Ritengo, inoltre, che alla ricerca finalizzata alla sviluppo di strumenti per la valutazione
dell’efficacia delle pratiche sull’utente si debba necessariamente affiancare una ricerca
136
che sia finalizzata agli effetti delle pratiche sugli animali e alla valutazione del loro
benessere, poiché, anche in questo campo, non vi sono al momento in bibliografia studi
che abbiano condotto a risultati certi, ma soltanto a risultati parziali e, tantomeno metodi
per la valutazione dei livelli di stress a cui gli animali sono potenzialmente sottoposti.
In quest’ottica credo che sarebbe indispensabile nell’equipe multidisciplinare che
monitora i progetti la figura di un Medico Veterinario opportunamente formato nel
campo degli Interventi Assistiti con gli Equidi, profondo conoscitore di questi animali ed
esperto nella Valutazione del Benessere degli animali coinvolti in queste attività.
Ovviamente non è possibile pensare a una presenza puntuale del Medico Veterinario
durante gli interventi, sia per un discorso di tempi sia per i risvolti economici sulla
sostenibilità di queste attività, al contrario si potrebbe programmare un suo intervento
nelle fasi cruciali di queste attività, tra cui quella di scelta dell’animale da destinare alle
pratiche e il monitoraggio cadenzato dell’equide coinvolto negli interventi.

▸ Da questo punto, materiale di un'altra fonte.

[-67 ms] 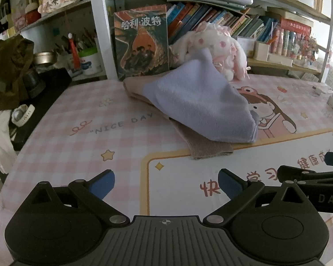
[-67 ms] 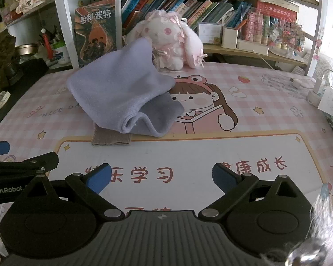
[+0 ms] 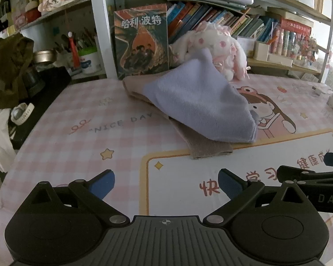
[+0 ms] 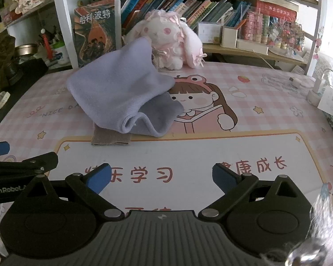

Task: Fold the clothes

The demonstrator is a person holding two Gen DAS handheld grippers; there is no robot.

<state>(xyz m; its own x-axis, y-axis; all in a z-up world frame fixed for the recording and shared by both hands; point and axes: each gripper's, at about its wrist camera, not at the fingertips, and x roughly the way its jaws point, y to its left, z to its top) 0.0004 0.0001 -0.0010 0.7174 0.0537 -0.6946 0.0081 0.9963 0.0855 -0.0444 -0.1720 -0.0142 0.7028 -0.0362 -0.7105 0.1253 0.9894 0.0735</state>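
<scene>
At the far left, off the counter's edge, an olive bag (image 3: 6, 66) slumps above a white watch (image 3: 22, 113) that lies on a dark surface. Behind them a shelf holds a metal bowl (image 3: 44, 55) and a white tub (image 3: 90, 59) stuffed with brushes. The counter (image 3: 77, 146) wears a pink checked mat printed with "NICE DAY", stars and a cartoon girl. The left gripper (image 3: 166, 182) hangs low over the mat's white panel, its blue-padded fingers (image 3: 101, 182) spread wide with nothing between them. Beyond it, near the middle of the counter, lies the pile of clothes: a lilac cloth (image 3: 199, 102) draped loosely over a tan garment (image 3: 208, 148), whose ribbed end sticks out toward the camera and whose other end shows at the back left. The lilac cloth's peak rises in front of a white and pink plush rabbit (image 3: 222, 46), which sits against the bookshelf beside a dark book (image 3: 142, 44) standing upright, cover out. In the right wrist view the lilac cloth (image 4: 117, 88) shows a curled, open fold facing the camera, with the tan garment (image 4: 111, 138) peeking from below. The right gripper (image 4: 162, 176) hovers over the red characters on the white panel, fingers (image 4: 225, 177) likewise wide apart and empty, well short of the clothes. At the far right edge of the counter sits a white charger (image 4: 315, 93) with a cable.
</scene>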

I responsabili dei progetti che abbiamo analizzato hanno auspicato che si possa creare un
tavolo di discussione tra le Associazioni coinvolte, professionisti che si occupano da anni
del tema e il Dipartimento di Scienze Veterinarie dell’Università di Pisa per cercare di
approfondire le conoscenze (e in prospettiva pensare alla formazione di futuri
professionisti esperti nel settore) in merito ad un argomento su cui gli aspetti da
investigare rimangono ancora molti. Sicuramente il tema appare in rapido sviluppo e la
possibilità di testare in modo metodologicamente corretto l’organizzazione e lo
svolgimento di queste pratiche appare da più parti e per più motivi maturo.